> **PROBLEM REQUIREMENTS**:
Go through the listing and set it down exactly, leaving out its pictures.

> **SUPPLIED INFORMATION**:

########

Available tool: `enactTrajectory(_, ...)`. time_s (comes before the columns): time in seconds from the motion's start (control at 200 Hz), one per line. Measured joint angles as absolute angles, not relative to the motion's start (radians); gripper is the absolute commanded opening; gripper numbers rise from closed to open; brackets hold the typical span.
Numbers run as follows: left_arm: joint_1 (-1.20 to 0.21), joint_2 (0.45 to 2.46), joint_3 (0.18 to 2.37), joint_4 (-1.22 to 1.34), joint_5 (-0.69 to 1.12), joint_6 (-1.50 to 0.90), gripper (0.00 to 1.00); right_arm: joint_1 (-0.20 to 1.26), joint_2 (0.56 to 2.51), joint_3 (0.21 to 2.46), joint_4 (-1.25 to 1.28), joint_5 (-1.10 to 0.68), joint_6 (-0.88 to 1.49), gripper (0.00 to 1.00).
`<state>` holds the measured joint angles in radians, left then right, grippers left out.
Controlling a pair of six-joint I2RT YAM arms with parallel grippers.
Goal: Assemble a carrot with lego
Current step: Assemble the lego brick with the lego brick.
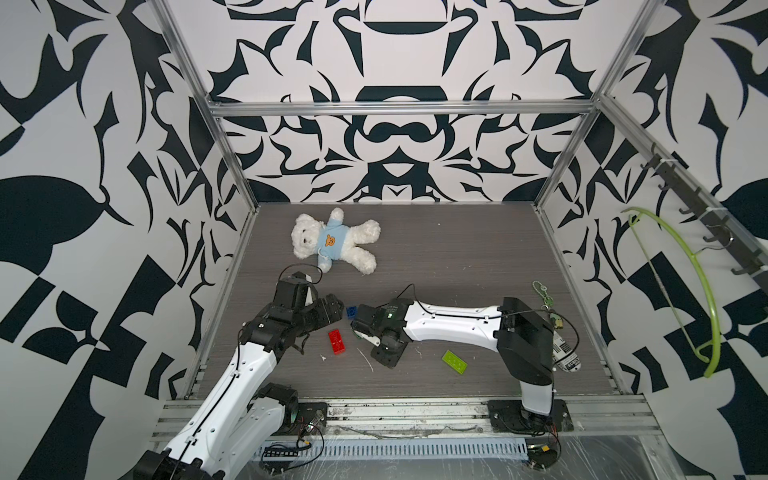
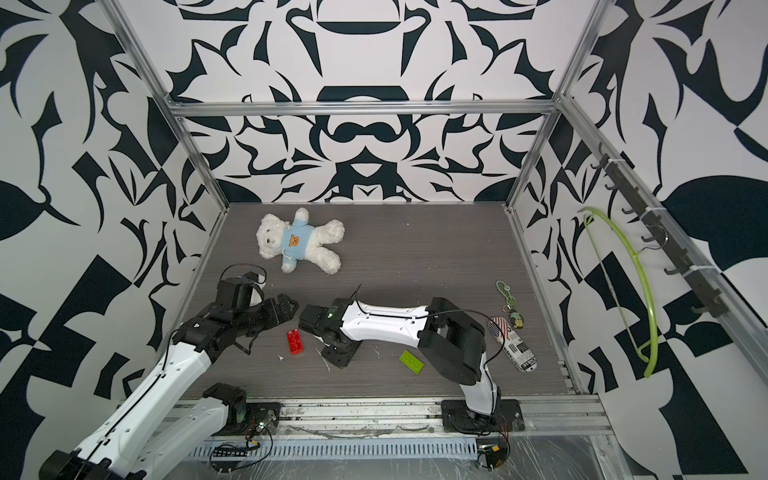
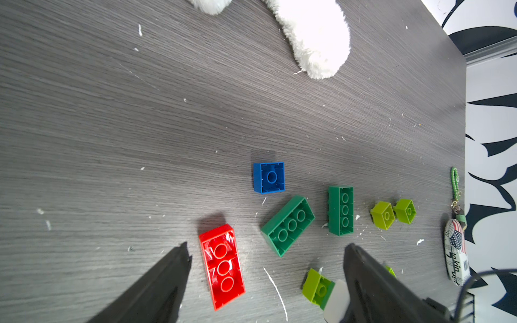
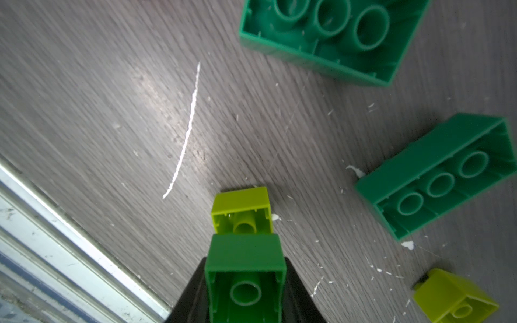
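Evidently light, stiff and slick, the lego (image 3: 288, 225) wants side-wall pinches: right gripper (image 4: 244, 279) clamps a green square brick (image 4: 243, 251) touching a lime brick (image 4: 242, 205) on the table (image 3: 112, 112); left gripper (image 3: 267, 247) gapes above the red brick (image 3: 222, 265).

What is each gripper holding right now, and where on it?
The right gripper is shut on a green square brick, its fingers pressing two opposite side walls. The left gripper is open, holding nothing.

Top views overlook the whole table (image 1: 457, 249); wrist views sit close.
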<state>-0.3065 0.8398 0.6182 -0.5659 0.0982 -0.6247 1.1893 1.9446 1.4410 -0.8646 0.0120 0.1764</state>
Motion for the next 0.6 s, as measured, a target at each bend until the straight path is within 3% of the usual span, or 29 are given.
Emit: enactTrajectory(0.6,-0.307,0.84,0.618,-0.565,0.115,-0.624,0.93,1.189,1.963,1.446,-0.862,-0.024,0.125,0.25)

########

> **WRITTEN ANSWER**:
Available tool: `enactTrajectory(_, ...)`. time_s (comes before the columns): time in seconds from the motion's start (control at 200 Hz), one per line. Measured joint angles as absolute angles, not relative to the motion's start (radians); gripper is the absolute commanded opening; gripper numbers rise from closed to open; brackets hold the typical span.
Numbers run as follows: left_arm: joint_1 (-1.20 to 0.21), joint_2 (0.45 to 2.46), joint_3 (0.18 to 2.37), joint_4 (-1.22 to 1.34), joint_5 (-0.69 to 1.12), joint_6 (-1.50 to 0.90), gripper (0.00 to 1.00); right_arm: joint_1 (-0.20 to 1.26), joint_2 (0.56 to 2.51), joint_3 (0.21 to 2.46), joint_4 (-1.25 to 1.28), joint_5 (-1.10 to 0.68), joint_6 (-0.88 to 1.49), gripper (0.00 to 1.00).
`<state>` holds the measured joint angles in radians, left then right, grippers left out.
Controlling a pair of six-joint I2RT YAM arms with parallel grippers.
Goal: Assemble a carrot with lego
Current step: Assemble the lego brick with the lego brick.
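Evidently light, stiff and slick, the lego (image 3: 288, 225) wants side-wall pinches: right gripper (image 4: 244, 279) clamps a green square brick (image 4: 243, 251) touching a lime brick (image 4: 242, 205) on the table (image 3: 112, 112); left gripper (image 3: 267, 247) gapes above the red brick (image 3: 222, 265).

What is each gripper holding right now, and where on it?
The right gripper is shut on a green square brick, its fingers pressing two opposite side walls. The left gripper is open, holding nothing.

Top views overlook the whole table (image 1: 457, 249); wrist views sit close.
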<state>-0.3065 0.8398 0.6182 -0.5659 0.0982 -0.6247 1.1893 1.9446 1.4410 -0.8646 0.0120 0.1764</state>
Motion for the next 0.6 s, as measured, a target at each bend until the straight path is within 3% of the usual span, or 29 are given.
Emit: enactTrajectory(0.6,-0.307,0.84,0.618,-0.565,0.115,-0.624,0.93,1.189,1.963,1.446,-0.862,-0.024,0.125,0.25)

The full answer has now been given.